Ferroptosis genes subtype, biological function analysis and immune cell infiltration analysis among different subtype
The TMB of the combined LIHC samples is shown in Supplementary Table 1. To verify whether 40 ferroptosis genes are correlated with the prognosis of LIHC, it was found that 29 ferroptosis genes including TP53 could act as a prognostic biomarker of LIHC by univariate COX analysis (Supplementary Table 2). 538 LIHC samples were clustered according to the expression level of ferroptosis genes, which were divided into Ferrcluster A to C. Among them, there were 213 cases in cluster A, 222 cases in cluster B, and 103 LIHC patients in cluster C (Supplementary Table 3). The survival analysis indicated a difference in the survival among the three types of LIHC patients (P=0. 016). The overall survival rate of patients with Ferrcluster A and C reached over that of Ferrcluster B. According to the results of the heat map, most ferroptosis genes were slightly expressed in Ferrcluster A and highly expressed in Ferrcluster B. Moreover, there were more patients with advanced stage and death in Ferrcluster B, which further explained why the overall survival rate of s Ferrcluster B was lower than that of Ferrcluster A and C (Figure 2A, 2B).

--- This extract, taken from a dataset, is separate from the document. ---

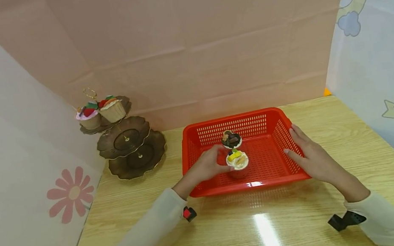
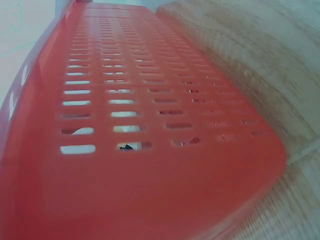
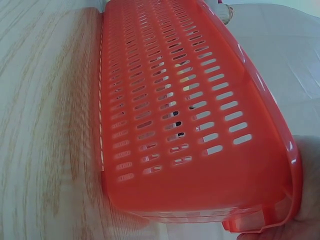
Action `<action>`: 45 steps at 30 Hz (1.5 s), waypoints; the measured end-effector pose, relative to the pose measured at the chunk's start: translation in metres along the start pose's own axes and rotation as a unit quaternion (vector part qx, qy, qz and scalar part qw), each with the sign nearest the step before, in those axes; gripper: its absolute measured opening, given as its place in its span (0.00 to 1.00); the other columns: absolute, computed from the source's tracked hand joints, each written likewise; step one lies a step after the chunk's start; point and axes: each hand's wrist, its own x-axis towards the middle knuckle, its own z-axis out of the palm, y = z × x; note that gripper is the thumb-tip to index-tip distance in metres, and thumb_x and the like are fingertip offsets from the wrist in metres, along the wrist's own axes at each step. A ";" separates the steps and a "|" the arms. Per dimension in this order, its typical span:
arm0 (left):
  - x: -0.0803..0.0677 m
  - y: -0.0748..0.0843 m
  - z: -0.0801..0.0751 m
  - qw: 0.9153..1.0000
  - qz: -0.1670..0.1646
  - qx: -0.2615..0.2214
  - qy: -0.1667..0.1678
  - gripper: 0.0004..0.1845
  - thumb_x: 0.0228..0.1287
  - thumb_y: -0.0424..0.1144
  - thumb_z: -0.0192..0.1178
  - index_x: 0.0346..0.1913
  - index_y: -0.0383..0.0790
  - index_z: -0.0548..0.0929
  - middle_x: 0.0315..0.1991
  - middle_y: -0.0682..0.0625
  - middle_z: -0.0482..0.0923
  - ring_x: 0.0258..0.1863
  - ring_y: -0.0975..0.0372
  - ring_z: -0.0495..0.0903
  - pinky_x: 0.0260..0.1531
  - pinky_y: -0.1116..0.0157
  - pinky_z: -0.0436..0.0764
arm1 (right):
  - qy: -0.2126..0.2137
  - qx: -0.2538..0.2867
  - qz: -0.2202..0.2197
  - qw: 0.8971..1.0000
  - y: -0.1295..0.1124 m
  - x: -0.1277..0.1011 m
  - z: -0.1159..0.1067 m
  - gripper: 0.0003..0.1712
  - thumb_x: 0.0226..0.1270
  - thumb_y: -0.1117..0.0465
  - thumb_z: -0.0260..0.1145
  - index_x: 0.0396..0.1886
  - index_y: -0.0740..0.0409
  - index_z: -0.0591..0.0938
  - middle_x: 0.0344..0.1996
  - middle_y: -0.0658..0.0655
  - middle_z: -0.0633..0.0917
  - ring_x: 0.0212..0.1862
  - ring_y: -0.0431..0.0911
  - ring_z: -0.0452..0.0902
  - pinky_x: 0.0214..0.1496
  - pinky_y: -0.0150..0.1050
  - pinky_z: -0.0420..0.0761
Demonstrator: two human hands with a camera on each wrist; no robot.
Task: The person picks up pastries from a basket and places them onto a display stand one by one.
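A red slotted basket [image 1: 199, 139] stands on the wooden table and holds two cupcakes. My left hand [image 1: 211, 164] reaches in over its left wall and grips the nearer cupcake [image 1: 237, 160], which has a white cup and yellow topping. Just behind it sits a dark-topped cupcake [image 1: 231, 139]. My right hand [image 1: 304, 152] lies with straight fingers along the basket's right rim and holds nothing. The left wrist view shows only the basket's outer wall [image 2: 150, 100]. In the right wrist view, the basket wall [image 3: 175, 100] fills the frame, with my palm [image 3: 306, 200] against its rim.
A dark three-tier stand [image 1: 127, 145] is at the back left, with a pink cupcake [image 1: 88, 116] and a cream cupcake [image 1: 112, 108] on its top tier. Cloth walls close in the left, back and right. Bare table [image 1: 260, 229] lies in front of the basket.
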 end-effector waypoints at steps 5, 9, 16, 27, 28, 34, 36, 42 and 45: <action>0.006 0.000 0.003 1.000 -0.022 0.000 -0.004 0.40 0.59 0.46 0.75 0.69 0.34 0.69 0.60 0.40 0.77 0.58 0.49 0.78 0.55 0.55 0.81 | 0.001 0.001 0.001 1.000 -0.001 0.000 0.000 0.45 0.81 0.50 0.54 0.80 0.71 0.44 0.80 0.68 0.41 0.76 0.74 0.43 0.69 0.74 0.51; 0.011 -0.005 0.010 0.999 -0.033 -0.005 -0.009 0.40 0.59 0.45 0.76 0.69 0.33 0.69 0.62 0.39 0.77 0.60 0.49 0.77 0.58 0.54 0.79 | 0.000 0.003 -0.001 1.000 -0.002 -0.001 0.000 0.44 0.81 0.52 0.55 0.80 0.71 0.44 0.80 0.68 0.41 0.76 0.74 0.43 0.69 0.74 0.51; 0.015 -0.006 0.016 0.999 -0.030 0.008 -0.011 0.36 0.60 0.46 0.75 0.66 0.33 0.72 0.61 0.40 0.78 0.60 0.51 0.78 0.60 0.56 0.78 | 0.000 0.004 -0.001 1.000 -0.001 0.000 0.000 0.45 0.81 0.51 0.55 0.80 0.70 0.44 0.80 0.68 0.40 0.76 0.74 0.43 0.69 0.74 0.51; 0.020 -0.007 0.020 1.000 -0.017 0.007 -0.023 0.38 0.56 0.46 0.78 0.66 0.36 0.72 0.61 0.44 0.79 0.57 0.56 0.78 0.61 0.59 0.76 | -0.003 -0.002 -0.001 1.000 -0.002 0.000 0.000 0.44 0.81 0.52 0.55 0.80 0.70 0.44 0.80 0.69 0.40 0.76 0.74 0.43 0.69 0.73 0.51; 0.020 -0.006 0.020 1.000 -0.017 0.008 -0.023 0.39 0.56 0.46 0.78 0.67 0.37 0.72 0.61 0.44 0.78 0.58 0.56 0.78 0.62 0.59 0.76 | -0.002 -0.002 -0.001 1.000 -0.003 0.000 0.000 0.44 0.81 0.52 0.55 0.80 0.70 0.44 0.80 0.69 0.40 0.76 0.74 0.43 0.69 0.73 0.51; 0.021 -0.005 0.022 1.000 -0.004 0.009 -0.023 0.40 0.57 0.43 0.77 0.71 0.41 0.69 0.65 0.46 0.77 0.62 0.56 0.77 0.64 0.58 0.74 | -0.005 -0.003 -0.001 1.000 -0.003 0.002 0.000 0.44 0.81 0.52 0.55 0.80 0.70 0.44 0.80 0.69 0.40 0.76 0.74 0.43 0.70 0.73 0.51; 0.022 -0.006 0.023 1.000 0.003 0.012 -0.024 0.41 0.58 0.42 0.77 0.72 0.42 0.68 0.66 0.46 0.76 0.63 0.56 0.77 0.64 0.59 0.75 | -0.005 -0.003 -0.002 1.000 -0.002 0.002 0.000 0.44 0.81 0.52 0.55 0.80 0.70 0.44 0.80 0.69 0.40 0.76 0.74 0.43 0.70 0.73 0.51; 0.025 -0.008 0.026 0.999 0.020 0.031 -0.024 0.47 0.58 0.45 0.77 0.76 0.46 0.62 0.67 0.44 0.75 0.62 0.54 0.78 0.62 0.57 0.76 | -0.001 0.002 -0.003 1.000 0.000 0.001 -0.001 0.44 0.81 0.52 0.55 0.80 0.70 0.44 0.80 0.69 0.40 0.75 0.75 0.43 0.69 0.73 0.51; 0.025 -0.008 0.026 0.999 0.017 0.034 -0.022 0.46 0.58 0.46 0.76 0.76 0.46 0.62 0.66 0.45 0.76 0.61 0.55 0.78 0.62 0.57 0.76 | -0.002 0.005 -0.006 1.000 0.001 0.001 0.001 0.44 0.81 0.52 0.55 0.80 0.70 0.44 0.80 0.69 0.40 0.76 0.75 0.43 0.70 0.73 0.50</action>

Figure 2. Ferroptosis genes subtype, pathway enrichment analysis and TME infiltration. (A) GEO and TCGA cohort were combined, and unsupervised cluster analysis was conducted on 538 LIHC samples, i.e., 213 cases with Ferrcluster A, 222 cases with Ferrcluster B and 103 cases with Ferrcluster C. Kaplan-Meier curve showed statistically significant difference in the survival among the three types (P=0. 016). (B) Thermogram results showed the expressions of different clinical traits in the three types. (C–E) The GSVA enrichment analysis reported the activation of pathways among different subtypes. The heat maps illustrate the mentioned biological processes; red represents the activation pathway, and blue represents the inhibitory pathway; (C) Ferrcluster A vs. Ferrcluster B; (D) Ferrcluster A vs. Ferrcluster C; (E) Ferrcluster C vs. Ferrcluster B. (F) The infiltration of immune cells in TME in 3 subtypes, the upper and lower ends of the box indicate the quartile range of the value. The lines in the box denote the median value (***P < 0.001, **P < 0.01, *P < 0.05). (G) Principal component analysis indicated significant differences in the three types.
As indicated from the GSVA enrichment analysis, the Ferrcluster A was mainly enriched in “Olfactory transduction” and “cardiac music contraction”. The Ferrcluster B was largely enriched in the “mTOR signaling pathway” and “neurotrophin signaling pathway”. Ferrcluster C was mainly enriched in “adipokine signaling pathway”, “tyrosine metabolism” and “PPAR signaling pathway” (Figure 2C–2E). TME immune cell infiltration analysis showed that Ferrcluster B had very rich immune cells (e.g., B cell, CD4 + T cell, immune B Cell, natural killer T cell, MDSC, macrophagena as well as master cell), and the Ferrcluster C was significantly lower than the other two types of B cells and T cells. (Figure 2F). Subsequently, the principal component analysis of three different subtypes of ferroptosis reported a difference between the three different subtypes, i.e., ferroptosis-related gene could successfully distinguish the LIHC sample (Figure 2G).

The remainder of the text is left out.